▶ What is required
Both the line below containing "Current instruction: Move" and the line containing "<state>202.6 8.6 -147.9", along with every line between them, should be repeated exactly; no other line belongs in the answer.

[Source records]
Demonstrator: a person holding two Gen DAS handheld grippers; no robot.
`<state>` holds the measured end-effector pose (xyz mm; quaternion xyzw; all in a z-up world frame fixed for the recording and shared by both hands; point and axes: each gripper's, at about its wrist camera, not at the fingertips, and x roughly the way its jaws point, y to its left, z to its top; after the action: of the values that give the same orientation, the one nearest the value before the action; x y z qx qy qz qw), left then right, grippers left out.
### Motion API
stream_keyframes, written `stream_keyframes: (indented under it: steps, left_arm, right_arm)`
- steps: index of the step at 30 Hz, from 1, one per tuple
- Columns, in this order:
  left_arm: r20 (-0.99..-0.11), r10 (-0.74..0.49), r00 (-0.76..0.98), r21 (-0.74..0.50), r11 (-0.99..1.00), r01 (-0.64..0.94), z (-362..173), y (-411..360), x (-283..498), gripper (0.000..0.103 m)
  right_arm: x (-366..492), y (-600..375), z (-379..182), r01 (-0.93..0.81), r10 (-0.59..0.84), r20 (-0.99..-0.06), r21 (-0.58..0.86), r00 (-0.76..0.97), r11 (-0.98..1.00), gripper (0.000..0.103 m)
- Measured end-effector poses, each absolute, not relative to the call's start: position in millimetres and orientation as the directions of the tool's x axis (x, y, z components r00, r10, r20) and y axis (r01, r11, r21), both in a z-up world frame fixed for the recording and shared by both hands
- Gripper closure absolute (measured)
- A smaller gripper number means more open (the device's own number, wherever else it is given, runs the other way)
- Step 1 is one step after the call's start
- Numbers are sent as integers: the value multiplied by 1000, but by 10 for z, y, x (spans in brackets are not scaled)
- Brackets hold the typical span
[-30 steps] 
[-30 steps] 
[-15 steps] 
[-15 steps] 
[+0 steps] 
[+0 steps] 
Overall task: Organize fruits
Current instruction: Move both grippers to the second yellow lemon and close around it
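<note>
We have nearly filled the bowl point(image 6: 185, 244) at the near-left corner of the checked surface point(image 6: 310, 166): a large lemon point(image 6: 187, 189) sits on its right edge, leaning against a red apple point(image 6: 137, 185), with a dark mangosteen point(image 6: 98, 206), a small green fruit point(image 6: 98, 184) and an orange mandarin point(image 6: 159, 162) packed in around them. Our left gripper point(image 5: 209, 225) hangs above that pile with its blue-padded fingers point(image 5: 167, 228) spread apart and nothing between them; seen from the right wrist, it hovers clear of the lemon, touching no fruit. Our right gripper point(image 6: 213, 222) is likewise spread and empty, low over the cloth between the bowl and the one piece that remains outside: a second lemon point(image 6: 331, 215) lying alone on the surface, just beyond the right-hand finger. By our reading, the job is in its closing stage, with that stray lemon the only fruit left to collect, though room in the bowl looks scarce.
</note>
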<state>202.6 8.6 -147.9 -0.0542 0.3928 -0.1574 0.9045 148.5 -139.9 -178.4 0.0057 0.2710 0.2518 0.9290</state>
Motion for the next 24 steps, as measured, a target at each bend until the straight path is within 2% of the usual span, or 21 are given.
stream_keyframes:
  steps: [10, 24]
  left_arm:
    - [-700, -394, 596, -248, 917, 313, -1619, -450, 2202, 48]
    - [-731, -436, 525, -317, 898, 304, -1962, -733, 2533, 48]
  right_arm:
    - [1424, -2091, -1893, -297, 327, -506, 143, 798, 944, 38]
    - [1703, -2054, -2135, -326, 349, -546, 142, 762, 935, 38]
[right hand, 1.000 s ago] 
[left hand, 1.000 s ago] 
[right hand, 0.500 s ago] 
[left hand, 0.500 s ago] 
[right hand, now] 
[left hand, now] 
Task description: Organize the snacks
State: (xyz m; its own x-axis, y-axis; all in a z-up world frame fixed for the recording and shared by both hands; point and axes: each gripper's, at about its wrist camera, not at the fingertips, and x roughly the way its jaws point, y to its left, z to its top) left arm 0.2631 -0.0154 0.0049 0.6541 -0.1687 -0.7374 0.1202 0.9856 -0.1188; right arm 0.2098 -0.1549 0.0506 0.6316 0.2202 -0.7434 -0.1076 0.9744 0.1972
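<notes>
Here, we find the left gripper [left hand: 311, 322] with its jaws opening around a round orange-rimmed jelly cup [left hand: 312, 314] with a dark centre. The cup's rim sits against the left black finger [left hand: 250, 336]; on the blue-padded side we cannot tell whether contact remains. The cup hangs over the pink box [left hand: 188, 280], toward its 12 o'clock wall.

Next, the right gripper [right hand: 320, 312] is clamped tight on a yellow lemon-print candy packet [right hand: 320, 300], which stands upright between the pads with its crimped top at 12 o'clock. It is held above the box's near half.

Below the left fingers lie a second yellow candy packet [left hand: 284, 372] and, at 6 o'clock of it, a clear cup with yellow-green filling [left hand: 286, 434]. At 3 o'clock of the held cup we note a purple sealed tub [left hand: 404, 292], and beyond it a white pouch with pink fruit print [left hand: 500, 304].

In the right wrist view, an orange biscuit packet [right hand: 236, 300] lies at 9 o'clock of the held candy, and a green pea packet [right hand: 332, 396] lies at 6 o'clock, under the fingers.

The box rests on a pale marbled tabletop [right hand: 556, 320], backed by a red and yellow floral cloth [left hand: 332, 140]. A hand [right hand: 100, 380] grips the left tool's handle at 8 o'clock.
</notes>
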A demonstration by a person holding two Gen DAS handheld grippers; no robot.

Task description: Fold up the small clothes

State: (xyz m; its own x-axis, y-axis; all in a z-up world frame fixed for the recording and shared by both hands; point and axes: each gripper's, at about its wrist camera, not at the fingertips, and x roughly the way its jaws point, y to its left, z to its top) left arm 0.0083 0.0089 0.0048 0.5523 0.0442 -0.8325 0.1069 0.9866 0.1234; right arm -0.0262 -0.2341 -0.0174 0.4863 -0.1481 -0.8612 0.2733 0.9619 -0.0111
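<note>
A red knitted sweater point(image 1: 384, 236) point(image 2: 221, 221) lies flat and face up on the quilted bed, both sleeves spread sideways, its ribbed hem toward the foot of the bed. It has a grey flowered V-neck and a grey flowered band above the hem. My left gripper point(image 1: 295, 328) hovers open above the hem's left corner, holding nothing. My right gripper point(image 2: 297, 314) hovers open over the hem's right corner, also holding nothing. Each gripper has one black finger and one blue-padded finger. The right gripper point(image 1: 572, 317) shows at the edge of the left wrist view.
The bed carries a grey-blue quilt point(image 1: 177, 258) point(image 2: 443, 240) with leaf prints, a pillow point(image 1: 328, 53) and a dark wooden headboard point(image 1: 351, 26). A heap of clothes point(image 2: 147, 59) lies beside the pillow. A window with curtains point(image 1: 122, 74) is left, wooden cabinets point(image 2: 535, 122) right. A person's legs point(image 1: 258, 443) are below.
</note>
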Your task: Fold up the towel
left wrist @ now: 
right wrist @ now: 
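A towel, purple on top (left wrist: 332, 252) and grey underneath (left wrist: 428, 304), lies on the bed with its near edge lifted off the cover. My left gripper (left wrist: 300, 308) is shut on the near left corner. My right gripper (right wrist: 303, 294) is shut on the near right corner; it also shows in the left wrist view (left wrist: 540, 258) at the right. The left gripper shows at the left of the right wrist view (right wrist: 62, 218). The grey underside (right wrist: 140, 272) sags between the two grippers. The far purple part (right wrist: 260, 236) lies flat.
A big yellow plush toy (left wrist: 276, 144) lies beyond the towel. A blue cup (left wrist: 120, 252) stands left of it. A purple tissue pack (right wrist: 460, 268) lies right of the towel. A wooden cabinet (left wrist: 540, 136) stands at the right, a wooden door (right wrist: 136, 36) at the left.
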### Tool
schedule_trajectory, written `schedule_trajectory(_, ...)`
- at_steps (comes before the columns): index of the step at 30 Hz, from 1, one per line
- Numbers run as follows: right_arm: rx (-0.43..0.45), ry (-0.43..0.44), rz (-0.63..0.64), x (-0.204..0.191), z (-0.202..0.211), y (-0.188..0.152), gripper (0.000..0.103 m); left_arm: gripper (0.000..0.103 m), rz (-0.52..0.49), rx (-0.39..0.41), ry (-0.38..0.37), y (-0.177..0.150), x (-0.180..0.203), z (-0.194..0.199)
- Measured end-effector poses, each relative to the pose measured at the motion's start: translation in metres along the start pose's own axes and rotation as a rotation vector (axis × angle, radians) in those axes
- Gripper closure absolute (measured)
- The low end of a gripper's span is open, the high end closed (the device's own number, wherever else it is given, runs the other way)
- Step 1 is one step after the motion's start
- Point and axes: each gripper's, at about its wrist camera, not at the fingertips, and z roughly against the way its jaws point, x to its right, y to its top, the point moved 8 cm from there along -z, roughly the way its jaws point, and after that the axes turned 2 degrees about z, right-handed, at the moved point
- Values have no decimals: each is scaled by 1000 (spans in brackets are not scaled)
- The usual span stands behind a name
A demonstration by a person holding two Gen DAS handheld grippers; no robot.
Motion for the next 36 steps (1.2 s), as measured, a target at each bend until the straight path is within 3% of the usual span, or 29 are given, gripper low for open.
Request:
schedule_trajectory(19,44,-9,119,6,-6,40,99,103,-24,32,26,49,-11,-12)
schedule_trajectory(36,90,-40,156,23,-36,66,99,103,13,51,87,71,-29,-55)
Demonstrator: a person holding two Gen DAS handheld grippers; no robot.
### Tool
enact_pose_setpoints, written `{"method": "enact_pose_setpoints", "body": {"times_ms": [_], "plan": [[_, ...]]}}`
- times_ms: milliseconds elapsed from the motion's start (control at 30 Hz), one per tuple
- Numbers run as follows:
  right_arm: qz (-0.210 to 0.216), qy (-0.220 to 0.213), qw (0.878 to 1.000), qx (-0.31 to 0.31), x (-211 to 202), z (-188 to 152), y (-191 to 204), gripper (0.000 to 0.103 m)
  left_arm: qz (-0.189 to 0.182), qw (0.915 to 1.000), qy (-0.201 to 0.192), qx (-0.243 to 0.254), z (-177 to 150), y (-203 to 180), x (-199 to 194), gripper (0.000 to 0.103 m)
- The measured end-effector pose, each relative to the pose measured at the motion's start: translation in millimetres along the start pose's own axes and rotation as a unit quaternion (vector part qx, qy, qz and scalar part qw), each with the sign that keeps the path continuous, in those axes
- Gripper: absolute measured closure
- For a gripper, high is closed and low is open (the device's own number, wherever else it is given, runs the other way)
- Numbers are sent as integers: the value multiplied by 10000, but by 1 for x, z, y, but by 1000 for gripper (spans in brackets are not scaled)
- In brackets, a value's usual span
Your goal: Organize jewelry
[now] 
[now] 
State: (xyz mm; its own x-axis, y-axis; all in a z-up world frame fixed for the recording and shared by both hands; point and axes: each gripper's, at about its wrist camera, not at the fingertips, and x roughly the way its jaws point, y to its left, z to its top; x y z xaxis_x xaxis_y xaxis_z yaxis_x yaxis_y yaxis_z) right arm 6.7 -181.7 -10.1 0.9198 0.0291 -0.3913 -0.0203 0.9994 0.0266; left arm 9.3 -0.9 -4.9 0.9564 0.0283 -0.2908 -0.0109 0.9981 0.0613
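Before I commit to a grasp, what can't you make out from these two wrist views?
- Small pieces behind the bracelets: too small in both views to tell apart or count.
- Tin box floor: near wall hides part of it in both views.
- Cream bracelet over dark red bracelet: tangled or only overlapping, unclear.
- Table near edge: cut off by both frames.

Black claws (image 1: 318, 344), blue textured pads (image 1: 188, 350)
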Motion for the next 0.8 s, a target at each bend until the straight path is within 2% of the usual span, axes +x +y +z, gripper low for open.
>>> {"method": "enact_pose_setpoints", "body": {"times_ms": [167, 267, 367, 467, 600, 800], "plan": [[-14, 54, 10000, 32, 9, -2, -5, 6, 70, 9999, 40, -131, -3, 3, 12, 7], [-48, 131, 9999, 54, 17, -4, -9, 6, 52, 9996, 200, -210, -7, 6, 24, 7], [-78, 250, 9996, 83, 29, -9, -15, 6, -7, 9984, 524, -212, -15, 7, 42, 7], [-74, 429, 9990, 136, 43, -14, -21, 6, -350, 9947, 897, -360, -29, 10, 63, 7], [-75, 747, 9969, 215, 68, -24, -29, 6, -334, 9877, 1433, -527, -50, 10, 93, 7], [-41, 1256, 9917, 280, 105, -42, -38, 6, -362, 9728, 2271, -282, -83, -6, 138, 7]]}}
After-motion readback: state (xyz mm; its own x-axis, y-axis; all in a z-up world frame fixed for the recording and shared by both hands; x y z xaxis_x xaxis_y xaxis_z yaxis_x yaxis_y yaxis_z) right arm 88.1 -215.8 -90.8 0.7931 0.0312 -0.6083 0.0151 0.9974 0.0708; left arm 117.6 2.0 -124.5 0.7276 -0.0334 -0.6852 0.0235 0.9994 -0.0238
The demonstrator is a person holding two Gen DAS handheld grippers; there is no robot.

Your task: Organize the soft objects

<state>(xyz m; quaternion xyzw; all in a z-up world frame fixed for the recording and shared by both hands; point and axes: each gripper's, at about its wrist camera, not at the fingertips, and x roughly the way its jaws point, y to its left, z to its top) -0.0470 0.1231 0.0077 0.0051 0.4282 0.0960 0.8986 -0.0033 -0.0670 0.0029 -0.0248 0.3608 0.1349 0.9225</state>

▶ Exercise output
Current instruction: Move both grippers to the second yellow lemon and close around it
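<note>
We have nearly filled the bowl point(image 6: 185, 244) at the near-left corner of the checked surface point(image 6: 310, 166): a large lemon point(image 6: 187, 189) sits on its right edge, leaning against a red apple point(image 6: 137, 185), with a dark mangosteen point(image 6: 98, 206), a small green fruit point(image 6: 98, 184) and an orange mandarin point(image 6: 159, 162) packed in around them. Our left gripper point(image 5: 209, 225) hangs above that pile with its blue-padded fingers point(image 5: 167, 228) spread apart and nothing between them; seen from the right wrist, it hovers clear of the lemon, touching no fruit. Our right gripper point(image 6: 213, 222) is likewise spread and empty, low over the cloth between the bowl and the one piece that remains outside: a second lemon point(image 6: 331, 215) lying alone on the surface, just beyond the right-hand finger. By our reading, the job is in its closing stage, with that stray lemon the only fruit left to collect, though room in the bowl looks scarce.
</note>
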<state>202.6 8.6 -147.9 -0.0542 0.3928 -0.1574 0.9045 148.5 -139.9 -178.4 0.0057 0.2710 0.2518 0.9290</state>

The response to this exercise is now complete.